La révolution de février n’est pas pour moi un malheur public auquel il faut se résigner; c’est un progrès qu’il faut soutenir. J’y reconnais l’avènement temporel de l’Evangile exprimé par ces trois mots : liberté, égalité, fraternité.

Je veux donc la souveraineté du peuple. Et, comme le peuple se compose de l’universalité des hommes libres, je veux avant toutes choses la sanction des droits naturels de l’homme et de la famille. Il faut placer dans la constitution, au-dessus de l’incertitude des majorités parlementaires, la liberté des personnes, la liberté de la parole, de l’enseignement, des associations et des cultes. Il ne faut pas que le pouvoir, livré à la mobilité des partis, puisse jamais suspendre la liberté individuelle, s’ingérer dans les questions de conscience ou bâillonner la presse.

Je veux la constitution républicaine, sans esprit de retour à des royautés désormais impossibles. Je la veux avec l’égalité de tous, par conséquent avec le suffrage universel pour l’Assemblée nationale. L’unité territoriale de la France est l’ouvrage de la Providence et de nos pères. Je repousse donc toute pensée de république fédérative. Mais je repousse en même temps une centralisation excessive qui grandirait encore Paris au préjudice des départements, les villes aux dépens des campagnes, et qui ramènerait l’inégalité parmi ceux que la loi rend égaux.

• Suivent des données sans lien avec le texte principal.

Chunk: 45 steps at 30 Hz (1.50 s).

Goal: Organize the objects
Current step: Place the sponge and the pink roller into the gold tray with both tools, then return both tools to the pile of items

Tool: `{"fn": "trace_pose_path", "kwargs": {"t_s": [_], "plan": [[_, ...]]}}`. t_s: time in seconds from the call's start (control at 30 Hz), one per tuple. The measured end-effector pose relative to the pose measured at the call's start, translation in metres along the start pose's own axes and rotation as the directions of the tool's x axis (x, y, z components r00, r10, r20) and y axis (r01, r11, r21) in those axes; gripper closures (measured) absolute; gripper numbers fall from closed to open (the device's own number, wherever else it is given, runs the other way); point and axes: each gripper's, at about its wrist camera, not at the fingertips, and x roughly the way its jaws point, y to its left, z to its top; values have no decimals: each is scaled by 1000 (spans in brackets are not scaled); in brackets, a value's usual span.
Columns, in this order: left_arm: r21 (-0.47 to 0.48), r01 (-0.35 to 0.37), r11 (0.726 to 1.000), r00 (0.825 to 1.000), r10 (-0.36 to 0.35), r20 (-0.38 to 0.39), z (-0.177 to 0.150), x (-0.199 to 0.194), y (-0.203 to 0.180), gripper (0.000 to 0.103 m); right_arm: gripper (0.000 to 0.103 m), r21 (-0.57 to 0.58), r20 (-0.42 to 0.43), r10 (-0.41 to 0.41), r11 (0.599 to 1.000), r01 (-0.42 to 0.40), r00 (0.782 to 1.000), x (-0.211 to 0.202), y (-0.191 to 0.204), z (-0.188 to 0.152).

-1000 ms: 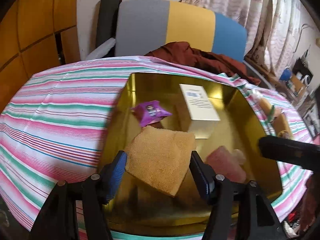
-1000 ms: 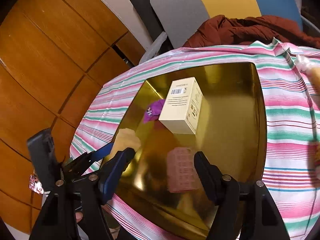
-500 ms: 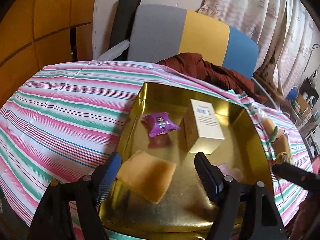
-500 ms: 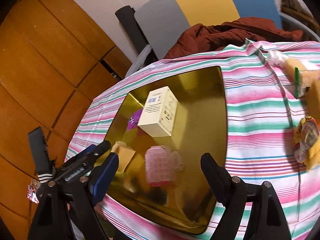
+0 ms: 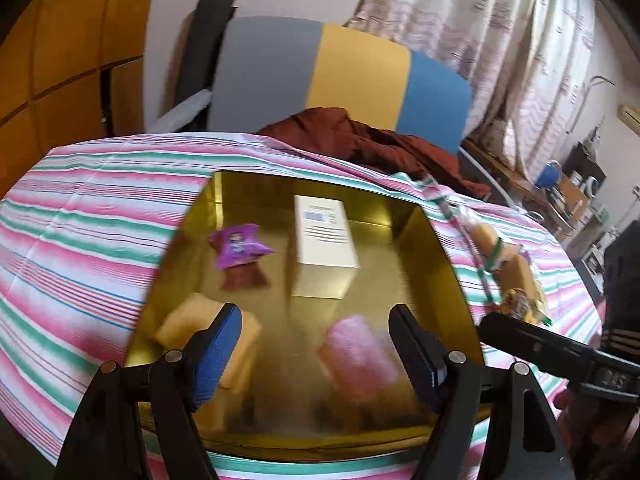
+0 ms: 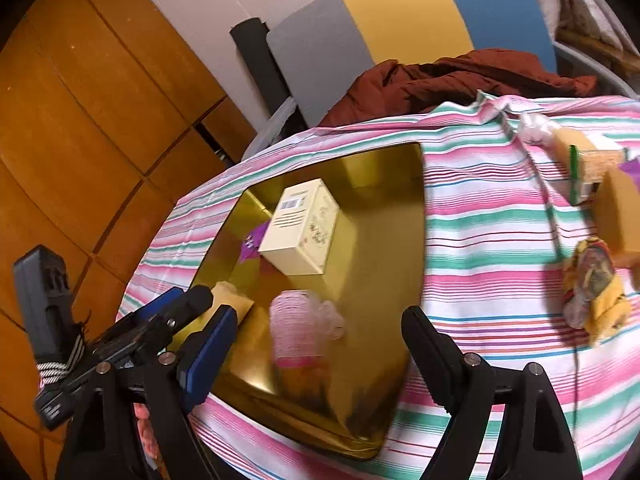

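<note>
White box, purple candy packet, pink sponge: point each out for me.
White box [image 5: 325, 236]: left wrist view, on its barcoded top face.
Purple candy packet [image 5: 237, 245]: left wrist view, middle of the wrapper.
Pink sponge [image 6: 296, 328]: right wrist view, on its broad upper face.

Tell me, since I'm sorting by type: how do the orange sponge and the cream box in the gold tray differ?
The orange sponge lies low and flat near the gold tray's front left corner; the cream box stands tall nearer the back. The sponge is plain; the box carries a barcode and print. Both sit inside the tray, ungripped.
</note>
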Motion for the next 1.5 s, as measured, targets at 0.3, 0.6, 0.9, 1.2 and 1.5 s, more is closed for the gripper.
{"fn": "trace_pose_path", "kwargs": {"t_s": [0.3,0.6,0.9,1.2,1.5], "plan": [[71,89,994,995,-85,-56,-6,12,-50,26,18,100,35,-48,994,44,998,-22,-45,-2],[172,149,974,986,-133,-100,-15,20,-100,26,18,167,69,-91,983,79,993,-44,-81,-9],[244,217,945,972,-185,-147,-31,21,-141,26,22,233,172,-261,948,218,950,-81,-127,-19],[333,258,907,962,-210,-174,-37,26,-181,26,40,380,170,-474,840,386,864,-110,-210,-19],[398,277,875,954,-202,-220,-43,47,-218,26,52,309,155,-470,859,409,869,-87,-226,-4]]}}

Enfin, je veux la fraternité avec toutes ses conséquences. Je défendrai le principe sacré de la propriété. Mais sans toucher à ce fondement de tout l’ordre civil, on peut introduire un système d’impôt progressif qui diminuerait les impôts de consommation : on peut remplacer les droits d’octroi et assurer la vie à bon marché. Je soutiendrai aussi les droits du travail, le travail libre du laboureur, de l’artisan, du commerçant qui reste maître de sa tâche et de son salaire; les associations d’ouvriers entr’eux, ou d’ouvriers et d’entrepreneurs qui réunissent volontairement leur industrie et leurs capitaux, enfin les travaux d’utilité publique entrepris par l’Etat et offrant un asile aux hommes laborieux qui manquent d’ouvrage ou de ressources. Je hâterai de tous mes efforts les mesures de justice et de prévoyance qui adouciront les souffrances du peuple. Ce n’est pas trop, à mon avis, de tous ces moyens pour résoudre cette formidable question du travail, la plus pressante question du temps présent et la plus digne aussi d’occuper les gens de coeur.

La fraternité ne connaît pas de frontière ; la France veut la délivrance des nations supprimées par une conquête injuste, et qui se reconstituent en abjurant la domination étrangère. Elle leur a déjà prêté l’appui de son exemple et de sa parole. J’espère qu’elle ne leur refuserait pas son épée, si Dieu, qui a suscité Pie IX pour benir la liberté, nous avait destinés à la défendre.”

Frédéric Ozanam

15 avril 1848

NB : La vie de Frédéric Ozanam vous sera présenté par Mgr Renauld de Dinechin lors de la soirée anniversaire des Cahiers Libres le 4 octobre prochain. 

Notes :   [ + ]

1. Ozanam est le cofondateur de la Société de Saint Vincent de Paul.